Supplied information:
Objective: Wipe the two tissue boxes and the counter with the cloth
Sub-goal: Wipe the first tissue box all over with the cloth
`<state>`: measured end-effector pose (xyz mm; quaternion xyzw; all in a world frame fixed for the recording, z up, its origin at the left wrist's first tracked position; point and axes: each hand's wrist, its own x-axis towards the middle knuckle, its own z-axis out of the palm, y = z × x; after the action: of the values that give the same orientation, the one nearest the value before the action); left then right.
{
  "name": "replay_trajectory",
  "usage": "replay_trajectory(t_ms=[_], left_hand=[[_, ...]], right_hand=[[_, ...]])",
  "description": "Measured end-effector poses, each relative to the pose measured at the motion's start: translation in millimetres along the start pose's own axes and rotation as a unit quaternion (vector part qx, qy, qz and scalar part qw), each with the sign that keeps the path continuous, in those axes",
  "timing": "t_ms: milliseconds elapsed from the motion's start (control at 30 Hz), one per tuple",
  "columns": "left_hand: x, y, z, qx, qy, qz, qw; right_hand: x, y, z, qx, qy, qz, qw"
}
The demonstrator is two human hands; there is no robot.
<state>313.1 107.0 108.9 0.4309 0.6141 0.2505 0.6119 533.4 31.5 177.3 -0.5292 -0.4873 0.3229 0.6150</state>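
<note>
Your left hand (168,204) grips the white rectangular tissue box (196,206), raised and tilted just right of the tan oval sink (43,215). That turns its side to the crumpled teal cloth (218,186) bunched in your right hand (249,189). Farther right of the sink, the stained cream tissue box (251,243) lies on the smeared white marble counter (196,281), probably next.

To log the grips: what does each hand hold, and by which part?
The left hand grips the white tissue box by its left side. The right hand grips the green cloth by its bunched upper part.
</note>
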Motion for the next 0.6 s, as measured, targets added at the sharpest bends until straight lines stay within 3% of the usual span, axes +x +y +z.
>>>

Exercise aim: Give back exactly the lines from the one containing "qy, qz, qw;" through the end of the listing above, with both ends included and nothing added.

Result of the task:
  "columns": "left_hand: x, y, z, qx, qy, qz, qw; right_hand: x, y, z, qx, qy, qz, qw"
}
The demonstrator is two human hands; there is no robot.
<state>313.1 107.0 108.9 0.4309 0.6141 0.2505 0.6119 533.4 31.5 177.3 -0.5292 -0.4873 0.3229 0.6150</state>
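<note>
Your left hand (168,204) grips the white rectangular tissue box (196,206), raised and tilted just right of the tan oval sink (43,215). That turns its side to the crumpled teal cloth (218,186) bunched in your right hand (249,189). Farther right of the sink, the stained cream tissue box (251,243) lies on the smeared white marble counter (196,281), probably next.

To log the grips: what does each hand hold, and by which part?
The left hand grips the white tissue box by its left side. The right hand grips the green cloth by its bunched upper part.
</note>
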Motion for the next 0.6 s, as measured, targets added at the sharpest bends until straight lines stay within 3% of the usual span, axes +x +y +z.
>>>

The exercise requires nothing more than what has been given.